A Organização das Nações Unidas, ONU, denunciou o Irã por utilizar choques elétricos em crianças LGBTs, violando os tratados internacionais. Segundo o Pink News, a denúncia teria sido feita pelo relator especial das Nações Unidas para o Irã, Javid Rehman, a Associação Internacional de Gays e Lésbicas (ILGA, na sigla em inglês).
“Crianças lésbicas, gays, bissexuais e transgêneros (não operados) foram submetidas a choques elétricos e à administração de hormônios e medicamentos psicoativos fortes” – disse Rehman no relatório.

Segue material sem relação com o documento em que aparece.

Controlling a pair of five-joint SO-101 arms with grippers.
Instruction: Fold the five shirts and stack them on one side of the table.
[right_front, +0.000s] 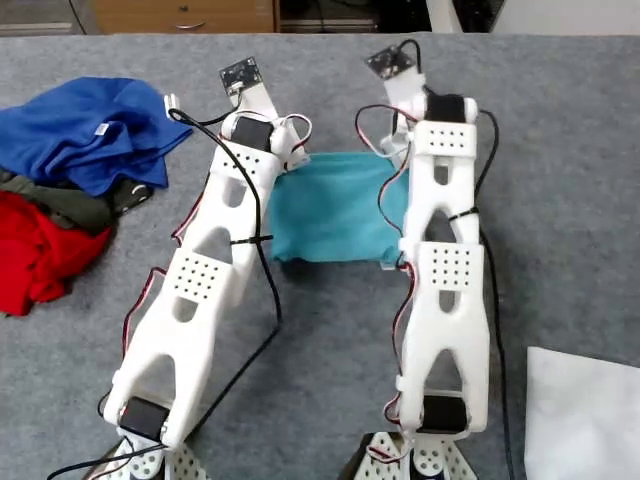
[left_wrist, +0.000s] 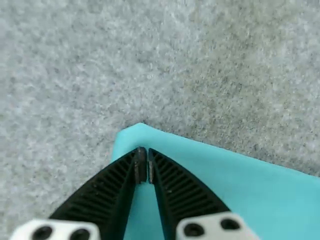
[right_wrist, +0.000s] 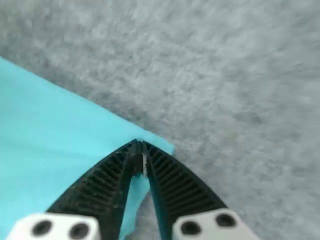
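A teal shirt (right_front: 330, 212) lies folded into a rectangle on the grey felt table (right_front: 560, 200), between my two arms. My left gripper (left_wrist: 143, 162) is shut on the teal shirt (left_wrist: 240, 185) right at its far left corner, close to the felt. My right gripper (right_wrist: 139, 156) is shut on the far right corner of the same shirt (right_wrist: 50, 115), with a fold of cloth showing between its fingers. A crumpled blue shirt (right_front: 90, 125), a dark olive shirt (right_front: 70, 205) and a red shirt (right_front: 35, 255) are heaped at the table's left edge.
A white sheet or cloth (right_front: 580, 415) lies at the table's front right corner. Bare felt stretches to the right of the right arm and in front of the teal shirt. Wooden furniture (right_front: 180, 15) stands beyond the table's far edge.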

O documento de Rehman também enfatiza que tais práticas são “cruéis, desumanas e degradantes”: “O direito internacional é claro ao garantir a proteção dos direitos humanos de todas as pessoas, incluindo LGB e pessoas intersexo. O tratamento relatado a esses indivíduos viola seus direitos à liberdade, julgamento justo, integridade, privacidade, dignidade, igualdade perante a lei, não discriminação e a proibição absoluta da tortura e de outros tratamentos e punições cruéis, desumanos e degradantes, conforme consagrado no lei internacional.”

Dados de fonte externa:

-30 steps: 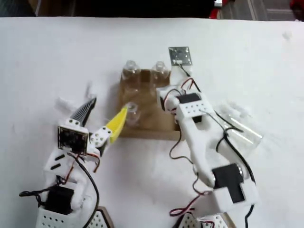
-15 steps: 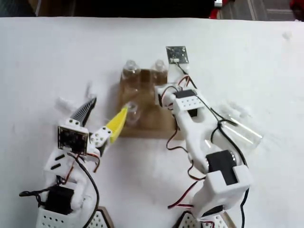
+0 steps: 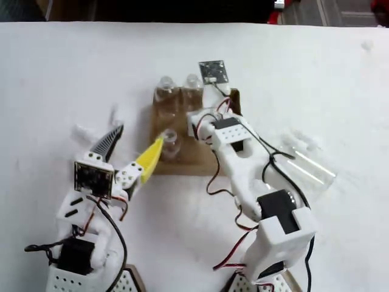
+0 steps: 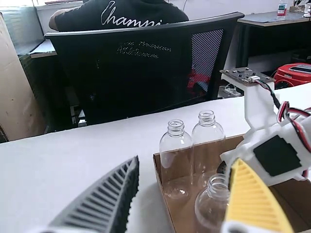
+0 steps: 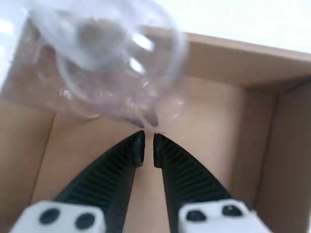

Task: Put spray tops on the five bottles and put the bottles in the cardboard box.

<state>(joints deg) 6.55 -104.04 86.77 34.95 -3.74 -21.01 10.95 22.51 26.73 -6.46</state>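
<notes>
Right arm [image 3: 243, 164] covers the right half of the box [image 3: 188, 163] in the high view; clear bottles [image 3: 313, 167] beside it are too faint to count. Right wrist view: a bottle [image 5: 107, 58] close to the lens, blurred & cut off by the top edge. Left wrist view: yellow finger [image 4: 252, 204] of the left gripper [image 4: 185, 164] hides part of the front bottle [image 4: 211, 206]; both fingers run off the bottom edge.
</notes>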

O governo iraniano afirma não há “coerção nas práticas de ‘tratamento'”, mas ainda não se pronunciou sobre o relatório de Rehman. Este será discutido durante a 46ª sessão do Conselho de Direitos Humanos, que ocorrerá entre os dias 22 de fevereiro a 23 de março.

No Irã, a homossexualidade é crime, e a relação sexual homoafetiva pode ser punida com prisão, punição corporal ou execução em praça pública, sendo que os homens gays sofrem penas mais rigorosas da lei quando comparada as lésbicas.

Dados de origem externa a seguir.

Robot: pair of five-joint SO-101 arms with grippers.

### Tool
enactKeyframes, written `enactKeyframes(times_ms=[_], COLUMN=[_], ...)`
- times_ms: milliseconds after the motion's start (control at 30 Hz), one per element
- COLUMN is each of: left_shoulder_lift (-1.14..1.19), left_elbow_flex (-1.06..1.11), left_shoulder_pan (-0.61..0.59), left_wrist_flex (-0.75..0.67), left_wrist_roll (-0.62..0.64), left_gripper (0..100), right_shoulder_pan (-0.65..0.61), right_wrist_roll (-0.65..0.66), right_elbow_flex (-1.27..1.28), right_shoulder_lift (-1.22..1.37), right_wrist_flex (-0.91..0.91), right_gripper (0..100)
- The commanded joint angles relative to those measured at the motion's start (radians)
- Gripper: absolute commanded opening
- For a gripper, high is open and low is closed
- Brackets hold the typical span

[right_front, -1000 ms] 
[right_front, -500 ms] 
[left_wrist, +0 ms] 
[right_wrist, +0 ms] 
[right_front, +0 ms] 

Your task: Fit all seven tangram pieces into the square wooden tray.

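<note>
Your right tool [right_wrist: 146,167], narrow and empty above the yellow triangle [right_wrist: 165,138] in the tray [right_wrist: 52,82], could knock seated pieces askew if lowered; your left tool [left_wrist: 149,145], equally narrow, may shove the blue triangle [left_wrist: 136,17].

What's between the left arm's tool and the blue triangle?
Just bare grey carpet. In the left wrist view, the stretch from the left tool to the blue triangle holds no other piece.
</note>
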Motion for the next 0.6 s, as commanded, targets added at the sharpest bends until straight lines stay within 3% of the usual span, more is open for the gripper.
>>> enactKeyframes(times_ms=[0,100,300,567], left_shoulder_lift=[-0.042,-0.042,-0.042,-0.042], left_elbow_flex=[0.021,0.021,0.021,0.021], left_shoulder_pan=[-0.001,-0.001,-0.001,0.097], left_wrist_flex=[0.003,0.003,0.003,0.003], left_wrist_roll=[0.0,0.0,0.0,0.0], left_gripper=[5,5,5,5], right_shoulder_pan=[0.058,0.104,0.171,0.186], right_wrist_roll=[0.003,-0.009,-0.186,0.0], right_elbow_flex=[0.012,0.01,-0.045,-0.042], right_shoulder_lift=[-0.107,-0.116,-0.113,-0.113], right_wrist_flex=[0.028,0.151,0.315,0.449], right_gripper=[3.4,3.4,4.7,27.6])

Curiosamente, a identidade transgênero é reconhecida por meio da cirurgia de redesignação, sendo estas parcialmente financiadas pelo Estado. Alguns homossexuais acabam recorrendo a cirurgia de redesignação para evitar perseguições legais e sociais e o país é o que mais realiza a transgenitalização depois da Tailândia.
Alguns ativistas de direitos humanos estimam que o governo iraniano executou entre 4.000 e 6.000 gays e lésbicas desde 1979. Em julho de 2006, dois jovens foram enforcados no nordeste do país por “crimes sexuais“, os quais, provavelmente, seriam atos homossexuais consensuais.